Each line of the material below is to be given again exactly.

DATASET EXTRACT below:

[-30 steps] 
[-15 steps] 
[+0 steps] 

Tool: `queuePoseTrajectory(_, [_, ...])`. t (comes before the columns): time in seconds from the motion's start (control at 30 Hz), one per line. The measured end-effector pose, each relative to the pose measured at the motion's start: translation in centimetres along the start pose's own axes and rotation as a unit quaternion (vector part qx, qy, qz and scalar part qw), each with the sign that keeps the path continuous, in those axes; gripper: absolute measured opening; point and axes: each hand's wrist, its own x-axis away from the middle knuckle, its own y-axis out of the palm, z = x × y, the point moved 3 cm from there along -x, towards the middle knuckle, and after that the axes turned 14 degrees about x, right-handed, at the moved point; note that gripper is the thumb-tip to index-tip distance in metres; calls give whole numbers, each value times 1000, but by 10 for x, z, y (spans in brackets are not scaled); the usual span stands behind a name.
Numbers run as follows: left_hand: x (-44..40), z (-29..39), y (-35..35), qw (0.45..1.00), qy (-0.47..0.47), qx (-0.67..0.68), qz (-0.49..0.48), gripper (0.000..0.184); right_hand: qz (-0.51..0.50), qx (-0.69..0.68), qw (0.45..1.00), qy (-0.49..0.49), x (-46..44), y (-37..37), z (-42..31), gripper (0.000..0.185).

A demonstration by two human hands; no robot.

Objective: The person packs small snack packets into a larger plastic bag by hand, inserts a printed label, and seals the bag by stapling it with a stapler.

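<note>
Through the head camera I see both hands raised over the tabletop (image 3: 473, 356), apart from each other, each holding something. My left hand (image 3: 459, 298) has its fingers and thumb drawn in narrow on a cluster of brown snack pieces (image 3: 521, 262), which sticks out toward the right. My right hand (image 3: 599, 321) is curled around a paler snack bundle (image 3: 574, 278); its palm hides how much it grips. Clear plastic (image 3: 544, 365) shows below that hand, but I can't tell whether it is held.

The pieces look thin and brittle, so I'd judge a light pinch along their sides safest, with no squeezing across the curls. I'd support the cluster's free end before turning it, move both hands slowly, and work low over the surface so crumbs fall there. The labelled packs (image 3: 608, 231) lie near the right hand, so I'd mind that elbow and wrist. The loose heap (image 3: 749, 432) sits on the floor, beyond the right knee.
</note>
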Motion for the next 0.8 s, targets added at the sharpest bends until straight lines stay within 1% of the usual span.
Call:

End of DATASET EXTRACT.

▶ **ANSWER SPACE**:
[-30 steps] 
[-15 steps] 
[+0 steps] 

Tool: `queuePoseTrajectory(_, [_, ...])`. t (comes before the columns): time in seconds from the motion's start (control at 30 Hz), one per line. The measured end-effector pose, each relative to the pose measured at the motion's start: translation in centimetres along the start pose's own axes and rotation as a unit quaternion (vector part qx, qy, qz and scalar part qw), each with the sign that keeps the path continuous, in those axes; gripper: absolute measured opening; point and axes: each hand's wrist, its own x-axis away from the middle knuckle, its own y-axis out of the palm, z = x × y, the point moved 3 cm from there along -x, towards the middle knuckle, and after that the axes turned 14 degrees about x, right-handed, at the moved point; note that gripper is the thumb-tip to index-tip distance in metres; calls give whole numbers, each value times 1000, but by 10 for x, z, y (spans in brackets are not scaled); the usual span stands behind a name.
Numbers run as follows: left_hand: x (-44..40), z (-29..39), y (-35..35), qw (0.45..1.00), qy (-0.47..0.47), qx (-0.67..0.68), qz (-0.49..0.48), gripper (0.000..0.184); right_hand: qz (-0.51..0.50), qx (-0.69..0.68), qw (0.45..1.00), qy (-0.49..0.49), x (-46..44), y (-37..37), z (-42..31), gripper (0.000..0.185).

A demonstration by two human hands; no robot.

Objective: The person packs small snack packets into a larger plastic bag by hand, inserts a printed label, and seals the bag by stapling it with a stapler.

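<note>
Through the head camera I see both hands raised over the tabletop (image 3: 473, 356), apart from each other, each holding something. My left hand (image 3: 459, 298) has its fingers and thumb drawn in narrow on a cluster of brown snack pieces (image 3: 521, 262), which sticks out toward the right. My right hand (image 3: 599, 321) is curled around a paler snack bundle (image 3: 574, 278); its palm hides how much it grips. Clear plastic (image 3: 544, 365) shows below that hand, but I can't tell whether it is held.

The pieces look thin and brittle, so I'd judge a light pinch along their sides safest, with no squeezing across the curls. I'd support the cluster's free end before turning it, move both hands slowly, and work low over the surface so crumbs fall there. The labelled packs (image 3: 608, 231) lie near the right hand, so I'd mind that elbow and wrist. The loose heap (image 3: 749, 432) sits on the floor, beyond the right knee.
</note>
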Motion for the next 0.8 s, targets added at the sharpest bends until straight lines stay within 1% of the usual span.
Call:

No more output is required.